Extracted records:

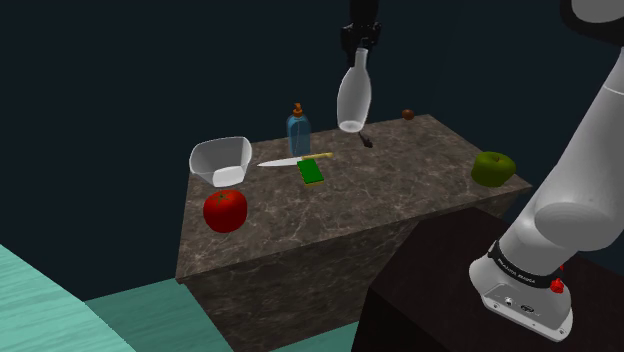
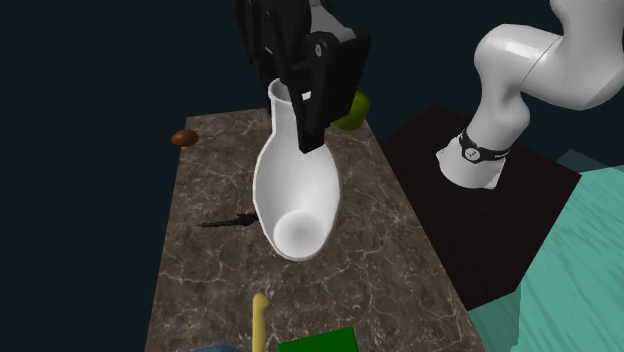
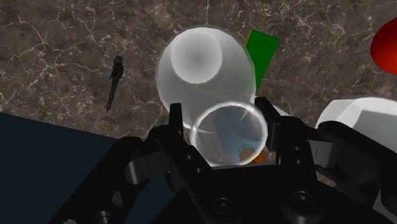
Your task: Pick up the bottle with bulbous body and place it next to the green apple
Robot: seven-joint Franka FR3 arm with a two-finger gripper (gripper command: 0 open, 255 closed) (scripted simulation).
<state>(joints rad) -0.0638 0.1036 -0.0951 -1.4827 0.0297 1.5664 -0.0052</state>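
Note:
A pale, see-through bottle with a bulbous body (image 1: 354, 100) hangs in the air above the back of the marble table (image 1: 400, 195). My gripper (image 1: 359, 48) is shut on its narrow neck, and the wide base points down. From the second exterior view the bottle (image 2: 292, 190) tilts with its base toward the camera, under the gripper (image 2: 303, 125). In the wrist view the black fingers (image 3: 175, 121) clasp the neck of the bottle (image 3: 203, 70). The green apple (image 1: 493, 168) sits at the table's edge on the shoulder view's right, well away from the bottle; it also peeks out behind the gripper (image 2: 352, 110).
A white bowl (image 1: 222, 160), a red apple (image 1: 225, 210), a blue bottle with an orange cap (image 1: 298, 130), a knife (image 1: 285, 161) and a green block (image 1: 312, 172) lie on the shoulder view's left half. A small brown object (image 1: 408, 114) and a dark one (image 1: 367, 140) sit at the back.

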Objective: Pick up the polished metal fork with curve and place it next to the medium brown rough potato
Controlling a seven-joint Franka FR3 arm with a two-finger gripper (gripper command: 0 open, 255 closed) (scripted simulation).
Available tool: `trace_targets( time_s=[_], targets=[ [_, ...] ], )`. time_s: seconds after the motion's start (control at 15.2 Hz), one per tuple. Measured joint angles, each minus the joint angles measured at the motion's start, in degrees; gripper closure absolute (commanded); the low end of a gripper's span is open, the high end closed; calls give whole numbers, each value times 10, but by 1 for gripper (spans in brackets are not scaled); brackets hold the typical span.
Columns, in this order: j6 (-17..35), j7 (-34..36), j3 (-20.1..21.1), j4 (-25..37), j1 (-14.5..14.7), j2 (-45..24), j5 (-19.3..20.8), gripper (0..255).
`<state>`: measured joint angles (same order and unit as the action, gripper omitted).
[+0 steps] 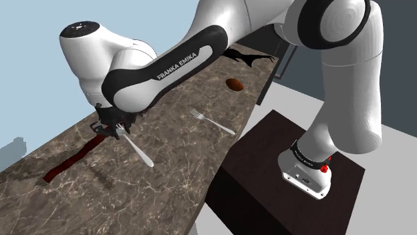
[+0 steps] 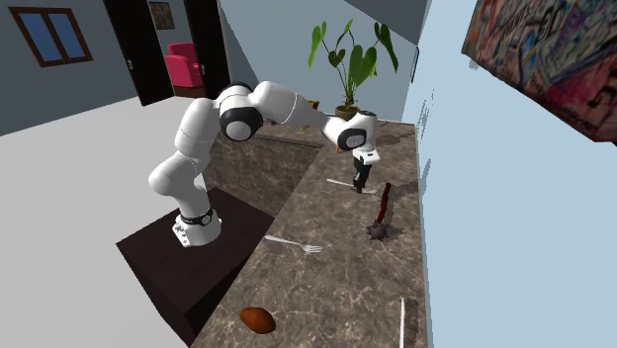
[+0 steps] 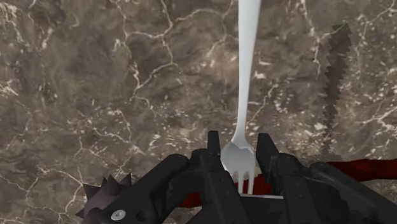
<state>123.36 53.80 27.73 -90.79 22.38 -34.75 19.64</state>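
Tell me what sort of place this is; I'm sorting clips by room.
Likely a home kitchen: a brown marble counter bearing a fork and a potato, a potted plant at its end.

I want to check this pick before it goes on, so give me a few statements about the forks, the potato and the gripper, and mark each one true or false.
1. The potato lies right beside the gripper. False: the potato lies far along the countertop from the gripper.
2. A fork has its tined end between the gripper's fingers. True: the fork sits there, its handle pointing away from the hand.
3. A second fork lies on the countertop apart from the gripper. True: the second fork lies between the gripper and the potato.
4. The dark red spiky-headed tool stands upright. False: the tool lies flat on the countertop.
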Motion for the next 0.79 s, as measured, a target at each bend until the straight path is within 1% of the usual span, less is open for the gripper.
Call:
trace_targets(
  time_s=[0.4,0.46,0.66,0.79],
  targets=[
    [-31,-7,8,12,-4,21,-12,255],
    [-30,-12,9,4,-10,29,-15,255],
    [-14,-39,12,-42,-45,61,-28,255],
    [7,-66,14,-92,-78,95,-42,255]
  ],
)
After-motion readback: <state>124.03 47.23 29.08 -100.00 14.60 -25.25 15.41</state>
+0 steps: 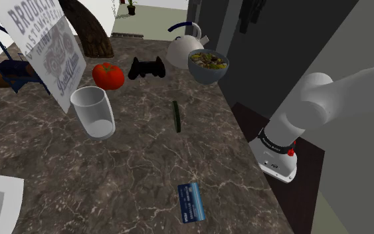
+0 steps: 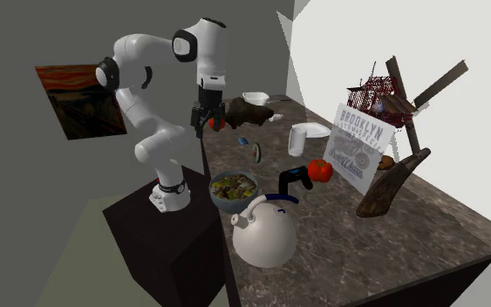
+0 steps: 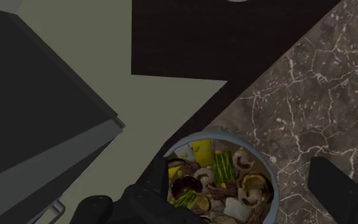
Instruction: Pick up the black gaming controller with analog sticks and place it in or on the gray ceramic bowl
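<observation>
The black gaming controller (image 1: 145, 68) lies flat at the back of the marble counter, between a red tomato (image 1: 108, 75) and the gray bowl (image 1: 208, 65). The bowl holds mixed food and stands near the counter's edge. In the second exterior view the controller (image 2: 294, 179) sits between the bowl (image 2: 235, 189) and the tomato (image 2: 321, 169). My gripper (image 2: 201, 122) hangs high over the counter's edge, well away from the controller. Seen from the wrist, the gripper (image 3: 234, 188) is open and holds nothing, with the bowl (image 3: 219, 181) far below between its fingers.
A white kettle (image 1: 184, 48) stands right behind the bowl. An empty glass (image 1: 93, 112), a dark green stick (image 1: 177, 115) and a blue card (image 1: 191, 201) lie on the counter (image 1: 139, 166). A printed poster (image 1: 46, 46) leans at the back left.
</observation>
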`<action>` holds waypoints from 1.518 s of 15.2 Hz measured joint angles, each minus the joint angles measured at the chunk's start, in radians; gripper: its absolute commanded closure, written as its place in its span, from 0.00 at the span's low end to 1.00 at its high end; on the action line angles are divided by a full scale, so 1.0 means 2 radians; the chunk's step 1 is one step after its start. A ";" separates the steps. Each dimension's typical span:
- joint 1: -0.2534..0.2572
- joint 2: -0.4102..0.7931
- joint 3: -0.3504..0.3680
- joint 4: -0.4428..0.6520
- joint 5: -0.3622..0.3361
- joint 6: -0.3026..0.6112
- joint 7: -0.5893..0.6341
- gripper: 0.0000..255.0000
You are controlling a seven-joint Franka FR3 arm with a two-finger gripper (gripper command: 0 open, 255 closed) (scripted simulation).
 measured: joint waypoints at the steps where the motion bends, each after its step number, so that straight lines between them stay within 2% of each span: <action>1: 0.000 0.000 0.000 0.000 0.000 0.000 0.000 0.00; 11: 0.016 0.137 0.039 0.029 0.022 0.101 0.030 0.00; 17: 0.023 0.237 0.061 0.076 0.023 0.152 0.046 0.00; 23: 0.033 0.350 0.085 0.148 0.011 0.187 0.069 0.00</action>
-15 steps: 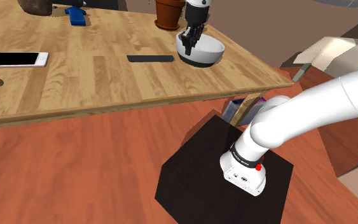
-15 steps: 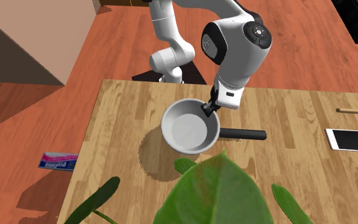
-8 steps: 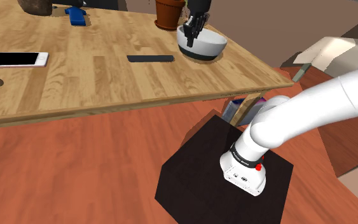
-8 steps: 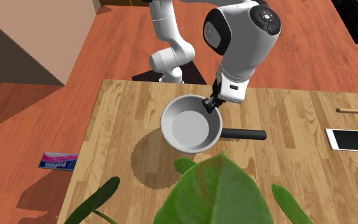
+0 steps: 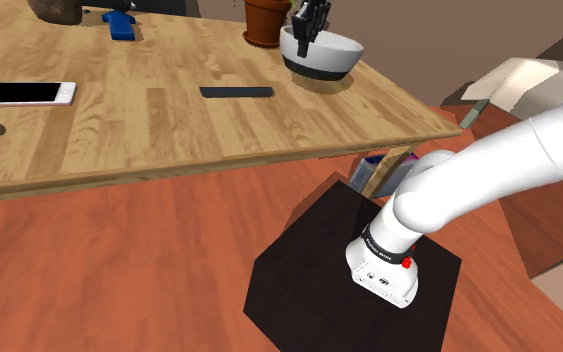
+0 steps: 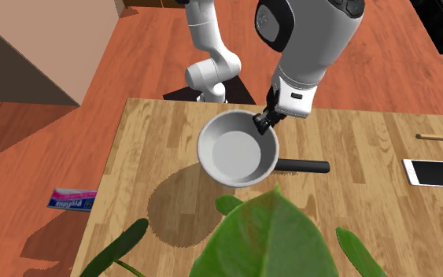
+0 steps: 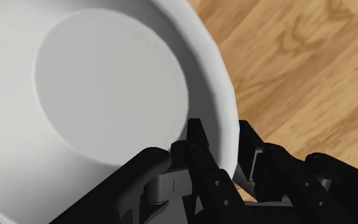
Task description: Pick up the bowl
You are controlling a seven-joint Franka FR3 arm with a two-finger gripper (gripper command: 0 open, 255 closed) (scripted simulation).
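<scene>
Black stand (image 5: 354, 265): carrying the white arm, which is reaching over the table (image 5: 169, 140). Black slab (image 5: 237, 92): lying flat, nearer the table's front edge than the bowl. Gripper (image 7: 225, 143): closing narrowly on the bowl's rim, one finger inside the wall and one outside. Bowl (image 7: 107, 83): white, hanging clear of the wood above the table's far right corner in the shoulder view, casting its shadow beneath. Its body is lying wholly to one side of the fingers, so its weight is probably levering on the pinch. Plant pot (image 5: 264, 22): standing just beyond.
</scene>
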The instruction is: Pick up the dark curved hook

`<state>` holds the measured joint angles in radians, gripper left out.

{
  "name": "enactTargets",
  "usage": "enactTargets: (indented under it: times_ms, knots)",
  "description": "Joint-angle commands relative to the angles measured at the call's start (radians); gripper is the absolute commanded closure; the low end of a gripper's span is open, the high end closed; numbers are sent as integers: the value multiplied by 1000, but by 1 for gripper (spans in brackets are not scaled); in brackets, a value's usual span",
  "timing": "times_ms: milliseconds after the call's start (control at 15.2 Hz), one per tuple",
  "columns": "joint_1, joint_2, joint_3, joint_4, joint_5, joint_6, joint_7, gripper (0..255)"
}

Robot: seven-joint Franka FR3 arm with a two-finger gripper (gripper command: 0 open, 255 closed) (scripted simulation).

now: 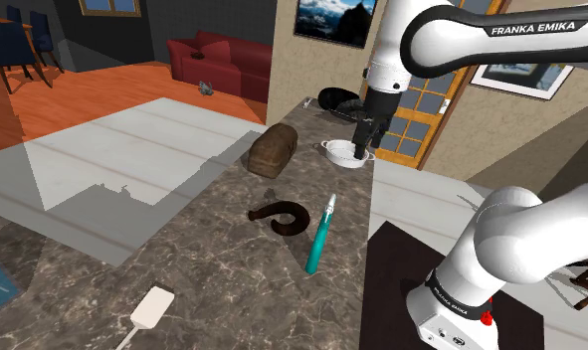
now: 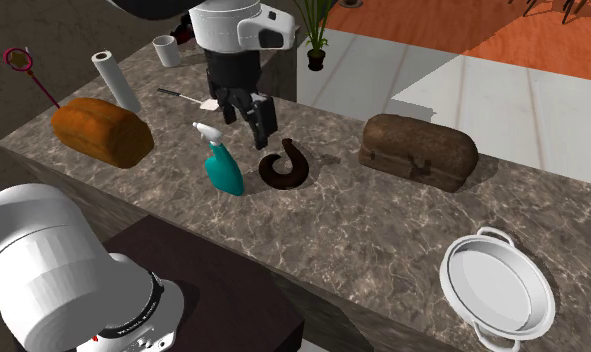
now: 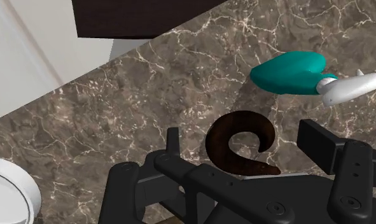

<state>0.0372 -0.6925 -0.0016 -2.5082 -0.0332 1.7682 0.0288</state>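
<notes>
The dark brown curved hook [image 1: 282,217] lies flat on the marble counter, next to a teal spray bottle [image 1: 319,237]. My black gripper [image 1: 364,144] hangs open well above the counter with nothing in it. In the second exterior view the gripper [image 2: 245,120] hovers just behind the hook [image 2: 283,168] and beside the bottle [image 2: 221,165]. Seen from the wrist, the hook [image 3: 240,143] appears in the gap of the gripper [image 3: 247,145], under it, and neither finger touches it.
A dark brown loaf-shaped thing [image 2: 420,150] lies beyond the hook and a white two-handled pan [image 2: 498,285] sits near the counter's end. An orange loaf [image 2: 101,128], a paper roll [image 2: 116,80] and a white spatula [image 1: 152,306] are at the other end.
</notes>
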Motion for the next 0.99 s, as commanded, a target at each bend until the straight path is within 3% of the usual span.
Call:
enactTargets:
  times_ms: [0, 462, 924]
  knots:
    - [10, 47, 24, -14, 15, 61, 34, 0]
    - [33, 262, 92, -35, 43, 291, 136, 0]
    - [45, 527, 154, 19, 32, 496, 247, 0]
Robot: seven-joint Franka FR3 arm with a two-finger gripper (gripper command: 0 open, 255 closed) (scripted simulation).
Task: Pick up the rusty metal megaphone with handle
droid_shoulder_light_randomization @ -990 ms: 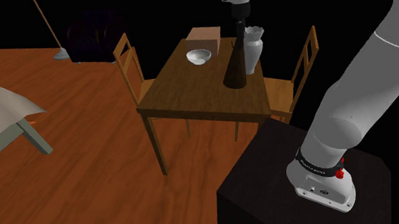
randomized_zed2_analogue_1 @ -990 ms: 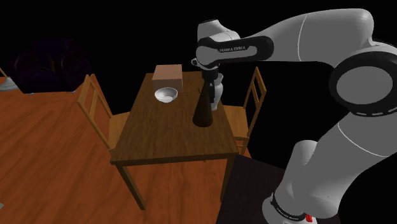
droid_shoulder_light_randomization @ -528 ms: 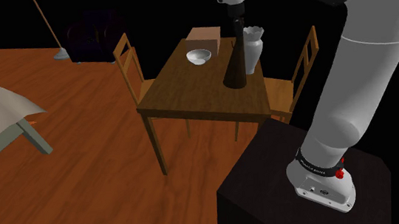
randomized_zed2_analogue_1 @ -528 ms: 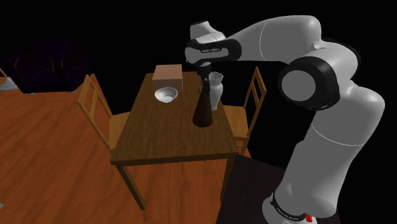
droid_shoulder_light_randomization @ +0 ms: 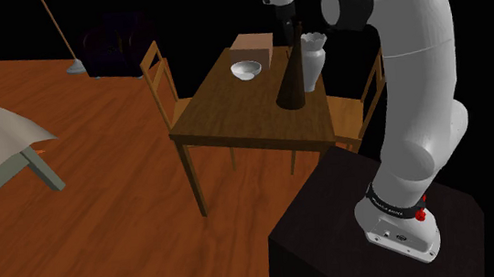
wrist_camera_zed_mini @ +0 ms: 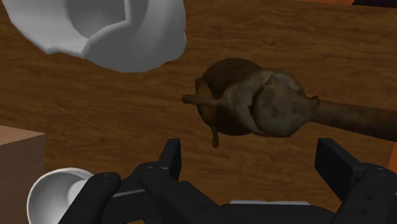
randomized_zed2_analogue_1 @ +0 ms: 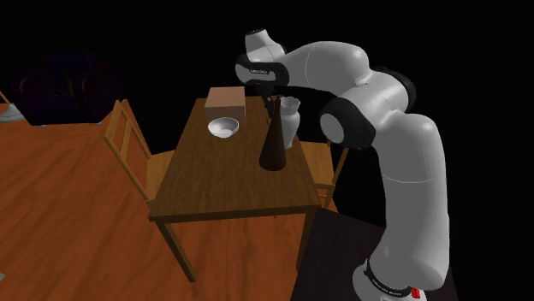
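Observation:
The rusty brown megaphone [droid_shoulder_light_randomization: 291, 81] [randomized_zed2_analogue_1: 274, 147] stands upright on the wooden table [droid_shoulder_light_randomization: 253, 128] [randomized_zed2_analogue_1: 218, 192], wide end down. My black gripper [droid_shoulder_light_randomization: 289, 30] [randomized_zed2_analogue_1: 273, 103] hangs just over its narrow top. Seen from the wrist, the megaphone [wrist_camera_zed_mini: 267, 105] is viewed from above, its handle sticking out sideways. The gripper [wrist_camera_zed_mini: 251, 159] is open, and its fingers [wrist_camera_zed_mini: 168, 156] stand wide apart on the near side of the megaphone's top without touching it.
A white vase [droid_shoulder_light_randomization: 313, 58] [randomized_zed2_analogue_1: 291, 120] [wrist_camera_zed_mini: 108, 32] stands close behind the megaphone. A white bowl [droid_shoulder_light_randomization: 246, 69] [randomized_zed2_analogue_1: 223, 127] and a brown box [droid_shoulder_light_randomization: 253, 45] [randomized_zed2_analogue_1: 226, 101] sit at the table's far end. Wooden chairs [droid_shoulder_light_randomization: 162, 76] [droid_shoulder_light_randomization: 369, 86] flank the table.
The arm's upper links have swung round, and the hand has shifted slightly toward the left of both exterior views above the megaphone. The megaphone has not moved.

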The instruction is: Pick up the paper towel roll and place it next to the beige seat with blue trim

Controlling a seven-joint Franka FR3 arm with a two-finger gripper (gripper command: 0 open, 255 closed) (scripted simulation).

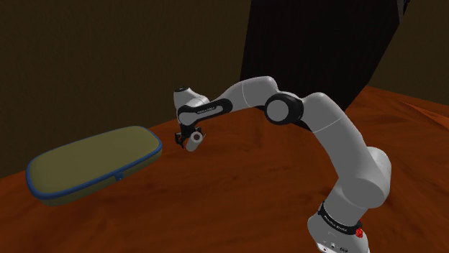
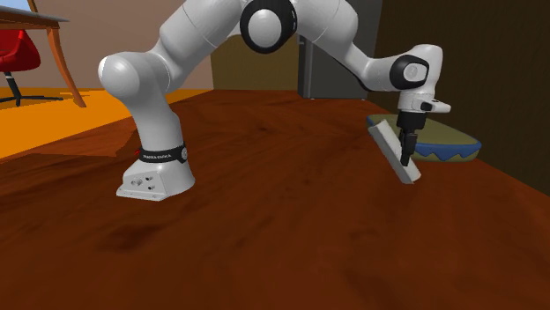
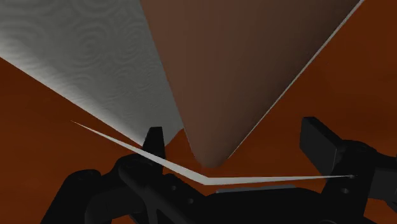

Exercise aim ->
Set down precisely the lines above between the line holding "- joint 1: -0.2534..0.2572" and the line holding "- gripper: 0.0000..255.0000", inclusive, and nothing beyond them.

Exercise response ->
- joint 1: -0.2534..0.2572
- joint 2: -0.4102..0.7931
- joint 3: -0.3504..0.3680
- joint 4: -0.4428..0.6520
- joint 5: -0.3622..0.3361
- joint 6: -0.3026..0.6112
- joint 7: -0.5893..0.6341
- gripper: 0.0000..255.0000

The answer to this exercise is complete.